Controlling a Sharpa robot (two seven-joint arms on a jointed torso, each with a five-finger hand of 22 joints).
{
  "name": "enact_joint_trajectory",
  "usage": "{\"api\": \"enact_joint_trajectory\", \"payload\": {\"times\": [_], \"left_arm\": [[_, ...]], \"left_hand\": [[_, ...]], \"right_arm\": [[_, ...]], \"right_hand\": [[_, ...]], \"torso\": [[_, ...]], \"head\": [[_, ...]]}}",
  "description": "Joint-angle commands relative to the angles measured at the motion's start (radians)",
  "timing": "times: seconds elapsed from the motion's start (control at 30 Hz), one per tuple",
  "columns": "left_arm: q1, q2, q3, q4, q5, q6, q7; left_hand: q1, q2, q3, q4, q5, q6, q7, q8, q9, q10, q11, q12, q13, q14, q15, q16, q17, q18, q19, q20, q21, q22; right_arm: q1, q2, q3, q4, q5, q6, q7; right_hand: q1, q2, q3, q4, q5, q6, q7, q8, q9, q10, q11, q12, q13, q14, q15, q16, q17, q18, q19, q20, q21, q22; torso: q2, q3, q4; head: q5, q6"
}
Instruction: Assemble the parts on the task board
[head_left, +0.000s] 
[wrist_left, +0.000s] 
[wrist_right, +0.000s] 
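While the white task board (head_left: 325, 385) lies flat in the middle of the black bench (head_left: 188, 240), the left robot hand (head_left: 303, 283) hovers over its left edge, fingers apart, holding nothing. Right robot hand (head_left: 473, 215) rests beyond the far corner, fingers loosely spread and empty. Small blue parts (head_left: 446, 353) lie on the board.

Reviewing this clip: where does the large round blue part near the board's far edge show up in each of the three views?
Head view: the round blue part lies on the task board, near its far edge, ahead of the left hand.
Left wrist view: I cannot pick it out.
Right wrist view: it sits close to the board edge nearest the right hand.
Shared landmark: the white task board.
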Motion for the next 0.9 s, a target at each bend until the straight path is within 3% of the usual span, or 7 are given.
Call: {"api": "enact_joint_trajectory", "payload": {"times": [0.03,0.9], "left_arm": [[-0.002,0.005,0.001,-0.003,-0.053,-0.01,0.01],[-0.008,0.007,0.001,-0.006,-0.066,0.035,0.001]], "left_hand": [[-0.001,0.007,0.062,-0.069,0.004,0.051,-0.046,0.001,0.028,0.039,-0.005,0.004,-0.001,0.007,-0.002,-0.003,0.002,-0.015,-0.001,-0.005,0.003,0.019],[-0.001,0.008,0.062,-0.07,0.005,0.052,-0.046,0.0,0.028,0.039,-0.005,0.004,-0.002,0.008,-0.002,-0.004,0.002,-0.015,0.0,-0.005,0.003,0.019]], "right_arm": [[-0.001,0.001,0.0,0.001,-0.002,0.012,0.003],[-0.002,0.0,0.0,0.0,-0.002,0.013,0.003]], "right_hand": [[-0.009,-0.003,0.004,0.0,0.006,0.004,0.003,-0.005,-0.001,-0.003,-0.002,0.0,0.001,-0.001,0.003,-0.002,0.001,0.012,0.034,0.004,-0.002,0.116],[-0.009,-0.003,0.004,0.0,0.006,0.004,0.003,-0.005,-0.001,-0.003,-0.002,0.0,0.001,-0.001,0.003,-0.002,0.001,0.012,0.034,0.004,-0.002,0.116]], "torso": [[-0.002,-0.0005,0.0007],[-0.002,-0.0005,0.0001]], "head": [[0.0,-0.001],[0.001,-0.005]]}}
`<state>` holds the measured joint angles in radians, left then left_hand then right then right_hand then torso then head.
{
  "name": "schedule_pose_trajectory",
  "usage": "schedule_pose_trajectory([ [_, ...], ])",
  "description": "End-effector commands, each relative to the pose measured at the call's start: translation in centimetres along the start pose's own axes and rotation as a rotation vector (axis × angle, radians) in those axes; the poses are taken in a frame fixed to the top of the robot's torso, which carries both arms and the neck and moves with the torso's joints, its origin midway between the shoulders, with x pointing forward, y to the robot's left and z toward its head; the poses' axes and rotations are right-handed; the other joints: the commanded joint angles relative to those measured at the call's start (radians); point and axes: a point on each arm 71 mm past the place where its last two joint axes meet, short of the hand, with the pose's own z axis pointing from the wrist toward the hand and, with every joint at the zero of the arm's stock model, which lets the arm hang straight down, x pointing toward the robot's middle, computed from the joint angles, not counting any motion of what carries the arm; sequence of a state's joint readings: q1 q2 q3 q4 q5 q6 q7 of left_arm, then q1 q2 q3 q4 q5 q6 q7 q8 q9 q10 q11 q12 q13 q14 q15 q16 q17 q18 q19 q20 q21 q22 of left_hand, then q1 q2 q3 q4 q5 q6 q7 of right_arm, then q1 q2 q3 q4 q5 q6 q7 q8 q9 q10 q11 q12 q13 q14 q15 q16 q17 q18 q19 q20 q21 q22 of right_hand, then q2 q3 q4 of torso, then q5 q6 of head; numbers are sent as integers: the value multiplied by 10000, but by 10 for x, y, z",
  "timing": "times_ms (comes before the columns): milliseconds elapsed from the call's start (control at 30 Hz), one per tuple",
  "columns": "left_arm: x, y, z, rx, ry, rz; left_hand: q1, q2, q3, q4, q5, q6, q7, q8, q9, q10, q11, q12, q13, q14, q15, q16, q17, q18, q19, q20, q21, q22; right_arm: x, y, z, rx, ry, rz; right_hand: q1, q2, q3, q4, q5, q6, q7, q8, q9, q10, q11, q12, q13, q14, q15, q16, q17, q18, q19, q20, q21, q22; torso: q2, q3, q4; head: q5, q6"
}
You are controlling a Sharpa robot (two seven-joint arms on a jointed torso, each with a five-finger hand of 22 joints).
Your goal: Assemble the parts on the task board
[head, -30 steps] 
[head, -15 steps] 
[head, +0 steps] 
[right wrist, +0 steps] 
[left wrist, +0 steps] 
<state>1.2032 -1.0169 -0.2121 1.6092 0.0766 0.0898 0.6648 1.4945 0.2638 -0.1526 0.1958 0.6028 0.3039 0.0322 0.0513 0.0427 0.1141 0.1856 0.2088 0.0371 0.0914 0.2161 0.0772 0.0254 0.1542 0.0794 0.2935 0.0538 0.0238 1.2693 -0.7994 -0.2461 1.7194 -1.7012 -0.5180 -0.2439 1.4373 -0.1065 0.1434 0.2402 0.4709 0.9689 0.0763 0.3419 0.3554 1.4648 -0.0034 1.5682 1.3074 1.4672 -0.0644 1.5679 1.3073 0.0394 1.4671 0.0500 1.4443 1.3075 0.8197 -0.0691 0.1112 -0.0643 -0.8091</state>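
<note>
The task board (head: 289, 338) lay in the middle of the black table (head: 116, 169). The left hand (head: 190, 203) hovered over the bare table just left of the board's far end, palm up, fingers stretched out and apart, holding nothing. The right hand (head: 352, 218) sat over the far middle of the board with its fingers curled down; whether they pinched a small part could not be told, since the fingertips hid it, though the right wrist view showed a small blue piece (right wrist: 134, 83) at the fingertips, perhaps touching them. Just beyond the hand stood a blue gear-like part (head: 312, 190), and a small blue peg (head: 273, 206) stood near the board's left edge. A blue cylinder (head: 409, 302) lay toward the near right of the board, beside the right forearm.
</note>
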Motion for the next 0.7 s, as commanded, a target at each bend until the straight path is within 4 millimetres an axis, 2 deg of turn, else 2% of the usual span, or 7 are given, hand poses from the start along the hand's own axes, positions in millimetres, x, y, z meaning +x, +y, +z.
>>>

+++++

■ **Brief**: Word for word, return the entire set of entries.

■ **Output for this exercise**:
Controlling a Sharpa robot (two seven-joint arms on a jointed torso, each with a five-finger hand of 22 joints).
{
  "name": "enact_joint_trajectory",
  "usage": "{\"api\": \"enact_joint_trajectory\", \"payload\": {\"times\": [_], \"left_arm\": [[_, ...]], \"left_hand\": [[_, ...]], \"right_arm\": [[_, ...]], \"right_hand\": [[_, ...]], \"torso\": [[_, ...]], \"head\": [[_, ...]]}}",
  "description": "Joint-angle commands relative to the angles measured at the motion's start (radians)",
  "timing": "times: seconds elapsed from the motion's start (control at 30 Hz), one per tuple",
  "columns": "left_arm: q1, q2, q3, q4, q5, q6, q7; left_hand: q1, q2, q3, q4, q5, q6, q7, q8, q9, q10, q11, q12, q13, q14, q15, q16, q17, q18, q19, q20, q21, q22; right_arm: q1, q2, q3, q4, q5, q6, q7; right_hand: q1, q2, q3, q4, q5, q6, q7, q8, q9, q10, q11, q12, q13, q14, q15, q16, q17, q18, q19, q20, q21, q22; torso: q2, q3, q4; head: q5, q6"
}
Instruction: Assemble the parts on the task board
[head_left, +0.000s] 
[wrist_left, +0.000s] 
[wrist_right, +0.000s] 
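While the white task board (head_left: 325, 385) lies flat in the middle of the black bench (head_left: 188, 240), the left robot hand (head_left: 303, 283) hovers over its left edge, fingers apart, holding nothing. Right robot hand (head_left: 473, 215) rests beyond the far corner, fingers loosely spread and empty. Small blue parts (head_left: 446, 353) lie on the board.

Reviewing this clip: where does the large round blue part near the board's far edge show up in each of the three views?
Head view: the round blue part lies on the task board, near its far edge, ahead of the left hand.
Left wrist view: I cannot pick it out.
Right wrist view: it sits close to the board edge nearest the right hand.
Shared landmark: the white task board.
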Motion for the next 0.9 s, a target at each bend until the straight path is within 3% of the usual span, or 7 are given.
Call: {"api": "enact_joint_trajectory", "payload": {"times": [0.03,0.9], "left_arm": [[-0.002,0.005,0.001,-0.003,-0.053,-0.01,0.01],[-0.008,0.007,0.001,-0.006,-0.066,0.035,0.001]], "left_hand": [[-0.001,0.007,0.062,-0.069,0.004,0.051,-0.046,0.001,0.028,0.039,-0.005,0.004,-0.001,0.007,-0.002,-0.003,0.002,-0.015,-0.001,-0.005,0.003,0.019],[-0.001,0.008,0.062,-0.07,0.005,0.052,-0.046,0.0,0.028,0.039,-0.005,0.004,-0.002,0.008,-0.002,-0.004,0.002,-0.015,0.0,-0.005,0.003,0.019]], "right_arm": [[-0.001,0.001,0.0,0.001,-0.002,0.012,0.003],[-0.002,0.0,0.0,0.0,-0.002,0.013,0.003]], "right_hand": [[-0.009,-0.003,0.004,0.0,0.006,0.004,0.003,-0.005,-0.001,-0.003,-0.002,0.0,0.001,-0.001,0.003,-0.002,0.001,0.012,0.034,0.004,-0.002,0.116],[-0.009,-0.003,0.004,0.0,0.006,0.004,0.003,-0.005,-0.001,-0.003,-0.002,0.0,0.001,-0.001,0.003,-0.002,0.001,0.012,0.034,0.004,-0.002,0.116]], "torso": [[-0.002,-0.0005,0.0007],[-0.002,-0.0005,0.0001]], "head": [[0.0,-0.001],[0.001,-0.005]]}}
`<state>` holds the measured joint angles in radians, left then left_hand then right then right_hand then torso then head.
{
  "name": "schedule_pose_trajectory",
  "usage": "schedule_pose_trajectory([ [_, ...], ])",
  "description": "End-effector commands, each relative to the pose measured at the call's start: translation in centimetres along the start pose's own axes and rotation as a rotation vector (axis × angle, radians) in those axes; the poses are taken in a frame fixed to the top of the robot's torso, which carries both arms and the neck and moves with the torso's joints, its origin midway between the shoulders, with x pointing forward, y to the robot's left and z toward its head; the poses' axes and rotations are right-handed; the other joints: the commanded joint angles relative to those measured at the call's start (radians); point and axes: a point on each arm 71 mm past the place where its last two joint axes meet, short of the hand, with the pose's own z axis pointing from the wrist toward the hand and, with every joint at the zero of the arm's stock model, which lets the arm hang straight down, x pointing toward the robot's middle, computed from the joint angles, not counting any motion of what carries the arm; sequence of a state's joint readings: q1 q2 q3 q4 q5 q6 q7 of left_arm, then q1 q2 q3 q4 q5 q6 q7 q8 q9 q10 q11 q12 q13 q14 q15 q16 q17 q18 q19 q20 q21 q22 of left_hand, then q1 q2 q3 q4 q5 q6 q7 of right_arm, then q1 q2 q3 q4 q5 q6 q7 q8 q9 q10 q11 q12 q13 q14 q15 q16 q17 q18 q19 q20 q21 q22 of right_hand, then q2 q3 q4 of torso, then q5 q6 of head; numbers are sent as integers: the value multiplied by 10000, but by 10 for x, y, z",
  "timing": "times_ms (comes before the columns): milliseconds elapsed from the call's start (control at 30 Hz), one per tuple",
  "columns": "left_arm: x, y, z, rx, ry, rz; left_hand: q1, q2, q3, q4, q5, q6, q7, q8, q9, q10, q11, q12, q13, q14, q15, q16, q17, q18, q19, q20, q21, q22; right_arm: x, y, z, rx, ry, rz; right_hand: q1, q2, q3, q4, q5, q6, q7, q8, q9, q10, q11, q12, q13, q14, q15, q16, q17, q18, q19, q20, q21, q22; torso: q2, q3, q4; head: q5, q6"
}
You are controlling a Sharpa robot (two seven-joint arms on a jointed torso, each with a five-finger hand of 22 joints).
Your goal: Assemble the parts on the task board
[head, -30 steps] 
[head, -15 steps] 
[head, +0 steps] 
[right wrist, +0 steps] 
[left wrist, +0 steps] 
<state>1.2032 -1.0169 -0.2121 1.6092 0.0766 0.0898 0.6648 1.4945 0.2638 -0.1526 0.1958 0.6028 0.3039 0.0322 0.0513 0.0427 0.1141 0.1856 0.2088 0.0371 0.0914 0.2161 0.0772 0.0254 0.1542 0.0794 0.2935 0.0538 0.0238 1.2693 -0.7994 -0.2461 1.7194 -1.7012 -0.5180 -0.2439 1.4373 -0.1065 0.1434 0.2402 0.4709 0.9689 0.0763 0.3419 0.3554 1.4648 -0.0034 1.5682 1.3074 1.4672 -0.0644 1.5679 1.3073 0.0394 1.4671 0.0500 1.4443 1.3075 0.8197 -0.0691 0.1112 -0.0643 -0.8091</state>
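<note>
The task board (head: 289, 338) lay in the middle of the black table (head: 116, 169). The left hand (head: 190, 203) hovered over the bare table just left of the board's far end, palm up, fingers stretched out and apart, holding nothing. The right hand (head: 352, 218) sat over the far middle of the board with its fingers curled down; whether they pinched a small part could not be told, since the fingertips hid it, though the right wrist view showed a small blue piece (right wrist: 134, 83) at the fingertips, perhaps touching them. Just beyond the hand stood a blue gear-like part (head: 312, 190), and a small blue peg (head: 273, 206) stood near the board's left edge. A blue cylinder (head: 409, 302) lay toward the near right of the board, beside the right forearm.
</note>
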Motion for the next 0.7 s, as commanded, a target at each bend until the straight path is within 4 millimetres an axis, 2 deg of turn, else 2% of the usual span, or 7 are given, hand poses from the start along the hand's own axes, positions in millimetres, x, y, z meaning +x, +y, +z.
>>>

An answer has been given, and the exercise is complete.